* **What you will do**
Write down exactly the lines from the one below that has "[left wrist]" to the end of the data, both ends included; the pictures should not appear in your copy.

_ _ _ _

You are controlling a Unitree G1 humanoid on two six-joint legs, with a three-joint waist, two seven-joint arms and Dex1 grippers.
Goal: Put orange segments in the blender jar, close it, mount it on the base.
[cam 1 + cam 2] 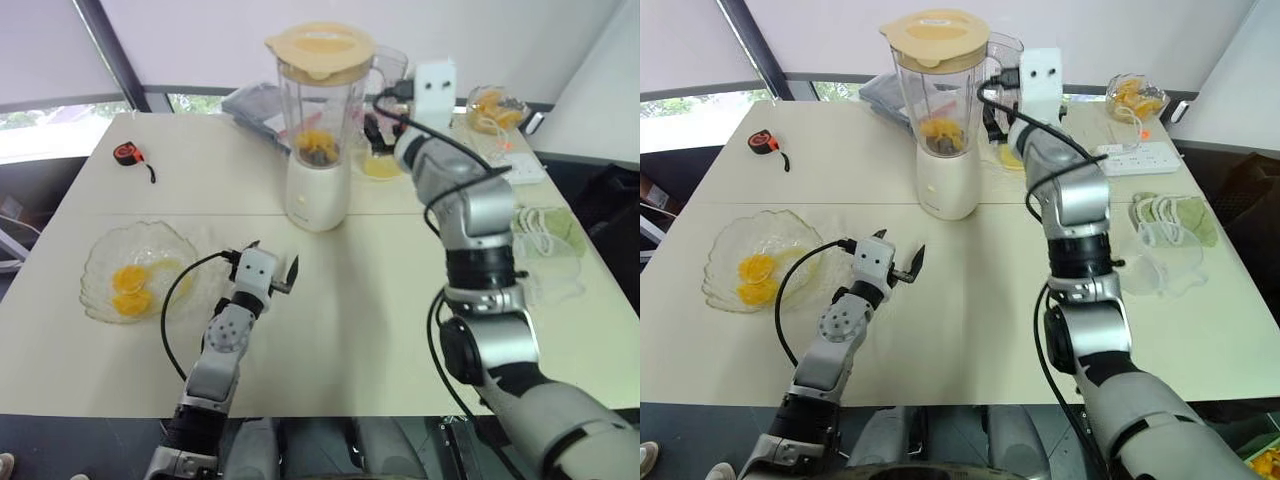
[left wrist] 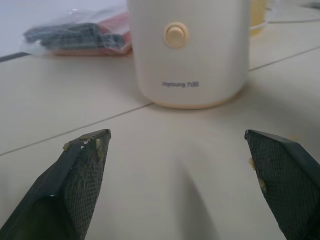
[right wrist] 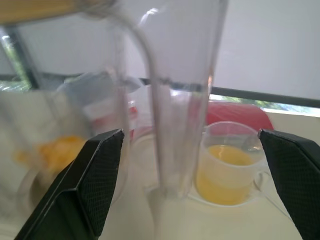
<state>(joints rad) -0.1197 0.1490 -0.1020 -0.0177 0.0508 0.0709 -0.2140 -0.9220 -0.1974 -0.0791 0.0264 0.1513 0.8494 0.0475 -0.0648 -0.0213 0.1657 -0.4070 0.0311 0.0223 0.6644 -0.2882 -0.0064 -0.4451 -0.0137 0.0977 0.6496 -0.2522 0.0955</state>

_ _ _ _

* **Solution for this problem**
[left wrist] 
[right wrist] 
<state>(joints rad) -0.1197 0.1490 -0.1020 -0.0177 0.0508 0.0709 -0.2140 -0.9220 -0.1974 -0.0791 0.0264 0.1513 0.8494 0.0475 -0.0648 -0.0213 0.1657 -0.4070 0.0311 0.0223 0.6644 -0.2882 -0.0064 -0.4451 -0.0137 0.0977 0.6496 -0.2522 0.0955</state>

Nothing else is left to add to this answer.